* [How to complete this task]: After locating the line that holds "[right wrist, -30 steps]", copy that line and all that follow it word for word through the end of the data, with no pictures.

* [Information shown]:
══════

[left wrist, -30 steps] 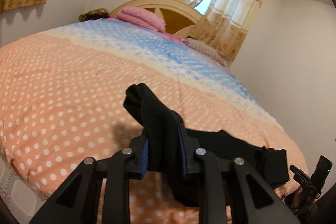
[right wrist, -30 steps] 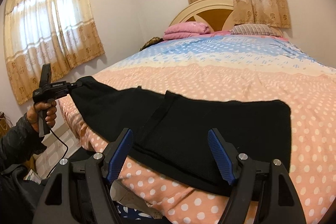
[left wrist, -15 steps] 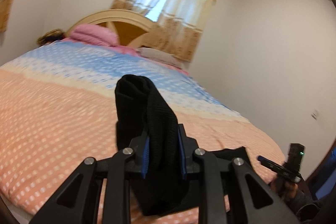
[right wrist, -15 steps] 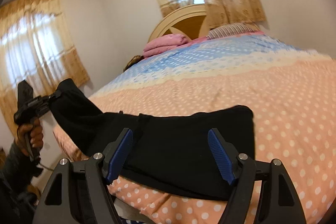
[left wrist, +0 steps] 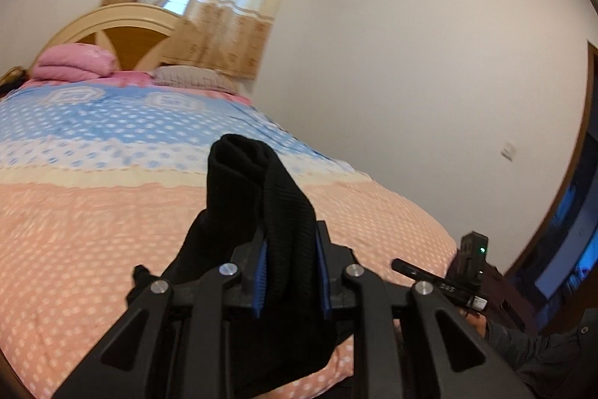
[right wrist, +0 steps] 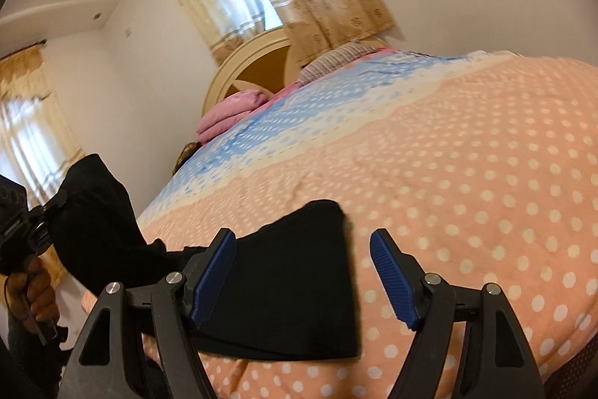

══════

* [Answer to the problem]:
[right wrist, -30 steps] 
[left wrist, -15 steps] 
[right wrist, -15 steps] 
[left wrist, +0 steps] 
[right wrist, +0 steps] 

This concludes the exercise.